Lalu Pantarlih turun melakukan pencocokan dan pemuktahiran data pemilih. Kemudian memberikan tanda bukti terdaftar kepada pemilih.
“Tapi inti yang akan dikerja Pantarlih untuk mencoklik saja. Sangat mudah,” tambah Koordinator Divisi Perencanaan, Data, dan Informasi KPU Makassar, Romy Harminto.
Romy mengatakan, Makassar membutuhkan 4.170 Pantarlih. Itu berdasarkan jumlah TPS sebanyak 4.170 yang berasal dari pemetaan DP4 Makassar, 1.059.754 pemilih.
“Data tersebut yang akan kita coklit di 153 kelurahan. Maka kita menantang anak muda Makassar untuk bergabung,” katanya.
Anggota KPU Makassar, Endang Sari mengatakan, Pantarlih ini kata dia akan bekerja selama dua bulan. Gajinya Rp1 juta dengan syarat mudah, usia minimal 17 tahun, cukup ijasah SMA sederajat, dan bebas dari keterlibatan partai politik.
“Jumlah itu disesuaikan dengan jumlah TPS yang ada di Kota Makassar. Jadi setiap TPS, diisi oleh satu anggota Pantarlih. Sehingga yang direkrut memang ialah yang tinggal di dekat TPS,” kata Endang Sari.

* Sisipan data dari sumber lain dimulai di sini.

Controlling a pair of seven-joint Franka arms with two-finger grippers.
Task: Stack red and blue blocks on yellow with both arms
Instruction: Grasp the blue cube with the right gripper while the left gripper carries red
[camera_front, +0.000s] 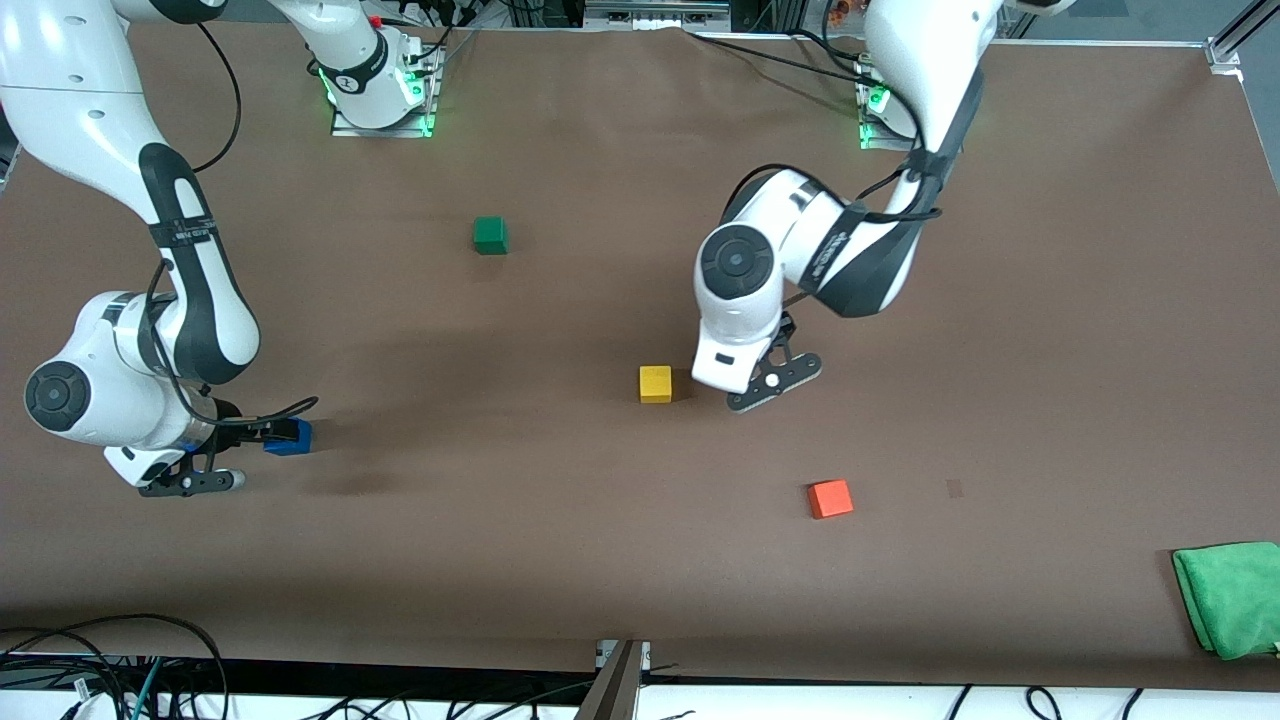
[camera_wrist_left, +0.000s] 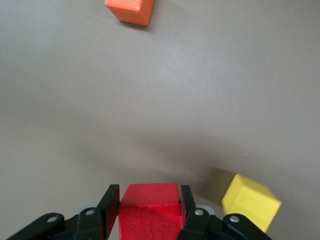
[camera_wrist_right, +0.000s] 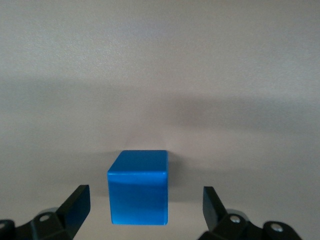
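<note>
The left tool (camera_wrist_left: 150, 212) grips the red block (camera_wrist_left: 149, 210), a matte crimson cube, with a black finger pressed flat on each side; it hangs just beside the yellow cube (camera_front: 655, 383), toward the left arm's end of the desk (camera_front: 560, 560). The yellow cube sits flat on the brown matte surface, sharp-edged and plain. The right tool (camera_wrist_right: 145, 207) is spread wide around the blue block (camera_wrist_right: 138, 186), a smooth bright cube resting on the desk at the right arm's end, with clear gaps to both fingers. A lighter orange-red cube (camera_front: 830, 498) lies nearer the camera than the yellow one; a green cube (camera_front: 490, 235) lies farther. A folded green cloth (camera_front: 1230, 598) rests at the desk's corner
</note>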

Endang mengatakan, Pantarlih direkrut oleh PPS. Pendaftarannya sangat mudah, tak ada seleksi tertulis dan wawancara. Hanya penelitian berkas saja.

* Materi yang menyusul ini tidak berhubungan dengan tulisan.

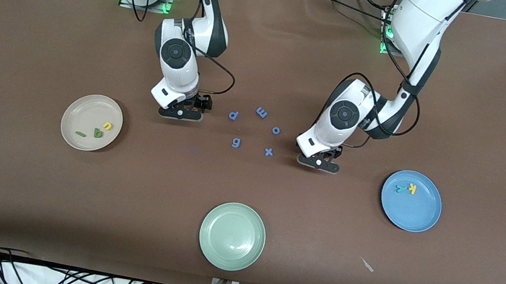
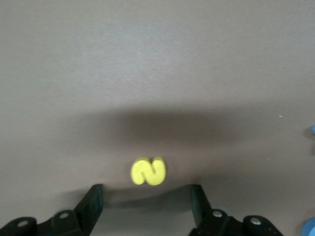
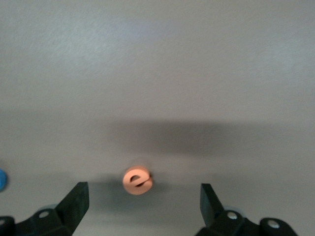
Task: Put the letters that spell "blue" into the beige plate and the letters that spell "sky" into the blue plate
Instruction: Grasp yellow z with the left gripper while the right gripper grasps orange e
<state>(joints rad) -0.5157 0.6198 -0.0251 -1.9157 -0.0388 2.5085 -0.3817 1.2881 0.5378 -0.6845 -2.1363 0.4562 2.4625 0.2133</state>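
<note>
My left gripper (image 1: pixel 318 163) hangs open low over the table, between the blue letters and the blue plate (image 1: pixel 416 216). In the left wrist view the yellow s (image 2: pixel 148 171) lies flat on the table just ahead of the open left gripper (image 2: pixel 146 204), untouched. My right gripper (image 1: pixel 180 113) is open low over the table, between the beige plate (image 1: pixel 80 112) and the blue letters. The orange e (image 3: pixel 138 181) lies just ahead of the open right gripper (image 3: pixel 143 201). The beige plate holds the green l (image 1: pixel 80 134), dark green b (image 1: pixel 98 133) and yellow u (image 1: pixel 107 126). In the blue plate lie the teal y (image 1: pixel 399 188) and yellow k (image 1: pixel 412 188).
Blue letters p (image 1: pixel 233 115), m (image 1: pixel 262 112), o (image 1: pixel 276 130), g (image 1: pixel 235 143) and x (image 1: pixel 269 152) lie between the two grippers. A pale green plate (image 1: pixel 232 236) sits nearer the front camera. A small pale scrap (image 1: pixel 367 265) lies on the brown table nearer the camera than the blue plate.
</note>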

Sesuai PKPU Nomor 8 Tahun 2022, Pantarlih bertugas melakukan penelitian dan juga pencocokan untuk data pemilih yang ada. Lalu membantu pekerjaan KPU, PPK dan PPS dalam melakukan pemutakhiran data pemilih dan penyusunan data.
Pantarlih juga harus menyampaikan hasil dari pencocokan yang dilakukan mengenai data pemilih kepada PPS. Selanjutnya menyerahkan tanda bukti jika sudah terdaftar kepada pemilih.
Persyaratannya hampir sama dengan PPK dan PPS. Calon anggota Pantarlih berusia minimal 17 tahun, cukup ijasah SMA sederajat, dan bebas dari keterlibatan partai politik.
“Masa kerja Pantarlih cuma dua bulan saja, dimulai Februari bulan depan. Setelah itu, pekerjaan mereka sudah selesai,” ujar Endang yang juga Kordiv SDM KPU Makassar ini.
Menariknya, Pantarlih akan langsung menjadi anggota Kelompok Penyelenggara Pemungutan Suara (KPPS) nantinya. Dan tidak perlu lagi melakukan pendaftaran dan seleksi.
“Karena masa kerja Pantarlih ada jeda, jadi mereka langsung bisa menjadi salah satu anggota KPPS nantinya. Kan anggota KPPS ada 7 orang setiap TPS, nah Pantarlih akan langsung menjadi salah satunya,” jelas Endang.
“Honor Pantarlih sesuai dengan aturan Rp1 juta, dan honor KPPS juga sama Rp1 juta dengan masa kerja satu bulan saat pemungutan suara,” tambahnya.